I’d been avidly touring churches in Genoa for a couple of days, before viewing this exhibition. It functioned as a kind of “waffer-theen mint” to finish off all the godly excesses: those huge, lofty, stone spaces, representing the transmutation of centuries of rich merchants’ ill-gotten gains into something supposedly spiritually improving. While I recognise that it’s basically historical money laundering, I still stuffed myself silly on all the incredible art and architecture, Mr Creosote style.

I’m sure Hermann Nitsch would have disapproved, though. The Austrian artist, who died in 2022, made it his business to critique Catholic imagery and symbolism. The title of the Genoa exhibition, Cathartic Aversion, makes the process clear: we are disgusted by what we see, and find eventual relief as a result.

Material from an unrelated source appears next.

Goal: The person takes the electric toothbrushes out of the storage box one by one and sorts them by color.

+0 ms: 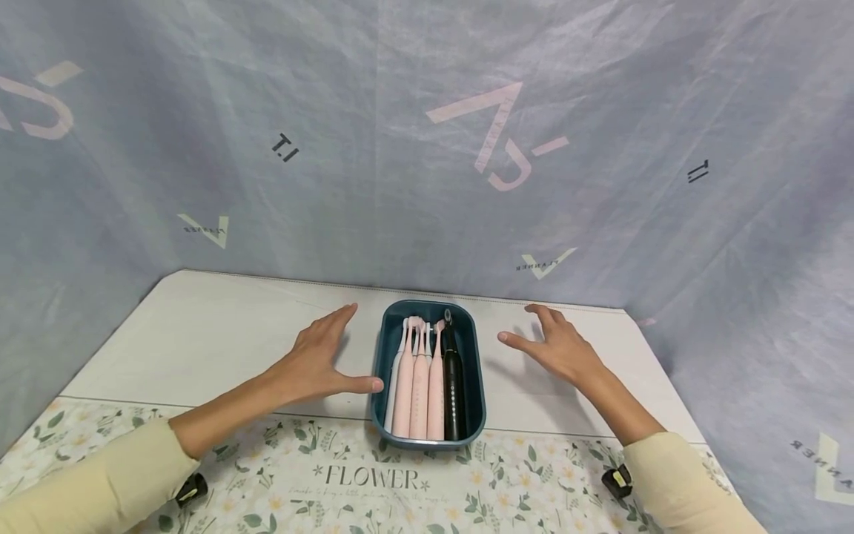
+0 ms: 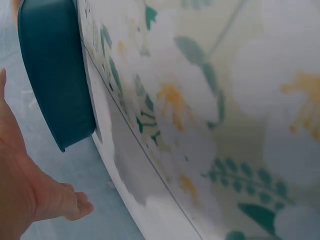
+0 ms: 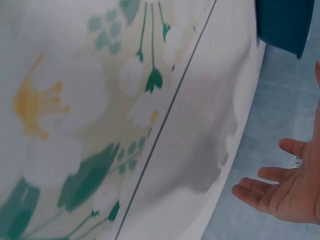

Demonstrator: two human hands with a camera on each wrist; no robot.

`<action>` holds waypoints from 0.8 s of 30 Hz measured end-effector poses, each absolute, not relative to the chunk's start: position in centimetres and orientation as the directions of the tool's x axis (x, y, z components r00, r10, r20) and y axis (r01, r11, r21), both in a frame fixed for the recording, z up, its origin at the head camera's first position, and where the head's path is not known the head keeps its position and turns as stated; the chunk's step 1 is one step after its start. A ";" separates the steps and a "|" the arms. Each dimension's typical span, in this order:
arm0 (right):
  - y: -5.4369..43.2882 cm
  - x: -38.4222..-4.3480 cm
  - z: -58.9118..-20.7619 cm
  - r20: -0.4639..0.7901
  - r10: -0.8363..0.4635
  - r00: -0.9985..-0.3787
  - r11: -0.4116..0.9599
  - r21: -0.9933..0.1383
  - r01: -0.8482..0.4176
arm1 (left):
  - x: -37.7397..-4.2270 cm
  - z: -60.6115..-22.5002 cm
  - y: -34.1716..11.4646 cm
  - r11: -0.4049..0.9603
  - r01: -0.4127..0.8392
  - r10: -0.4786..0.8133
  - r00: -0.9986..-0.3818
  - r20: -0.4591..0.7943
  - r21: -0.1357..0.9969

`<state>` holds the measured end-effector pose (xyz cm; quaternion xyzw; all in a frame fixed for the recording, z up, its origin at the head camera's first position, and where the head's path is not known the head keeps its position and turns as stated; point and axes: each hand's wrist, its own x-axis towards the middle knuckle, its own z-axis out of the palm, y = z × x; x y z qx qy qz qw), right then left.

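A dark teal bin (image 1: 476,386) stands in front of me in the head view. Side by side in it lie several electric toothbrushes: pink ones (image 1: 419,404), a white one (image 1: 394,393) at the left and a black one (image 1: 454,397) at the right, heads toward the far end. My left hand (image 1: 319,365) is to the left of the bin, fingers spread, its thumb tip overlapping the bin's left rim in this view. To the right, apart from the bin, my right hand (image 1: 562,348) hovers with fingers parted and nothing in them. Both wrist views show the bin's outer wall beside empty-handed fingers.
The table has a white far strip (image 1: 253,319) and a floral cover (image 1: 534,475) with the word FLOWER nearer me. A grey-blue printed curtain (image 1: 373,222) hangs behind and at both sides. Small black devices (image 1: 617,481) show by my sleeves.
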<state>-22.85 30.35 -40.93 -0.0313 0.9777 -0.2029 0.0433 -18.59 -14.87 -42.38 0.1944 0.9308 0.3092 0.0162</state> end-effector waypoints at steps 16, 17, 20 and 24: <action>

Hermann Nitsch ‘Cathartic Aversion’ (installation view)

Nitsch’s paintings and collages, a range of which are featured in the gallery, are strictly supporting acts to the main event. His life’s work was a series of deliberately disgusting performances that evoked religious rituals - which he called Das Orgien Mysterien Theatre (Orgies Mysteries Theatre).

Over the years - they began in 1975 - the “actions” featured animal slaughter, blood and shit. (A filmed performance I caught in London in 2018 featured volunteers being pelted with cow intestines.) The artistic inspiration was made unsubtly clear by Nitsch, with his consistent decision to feature crucifixes and priestly robes in his performances.

In Genoa, a video of an action from 2020 lends context to the artworks elsewhere in the gallery. It’s a bit tamer than the one I saw in London: this time, a robed woman and a naked man are hoisted up on crosses and basted in a blood-coloured substance. They’re backed up by a droning orchestra and watched over by Nitsch who sits at the foot of the cross in a folding chair.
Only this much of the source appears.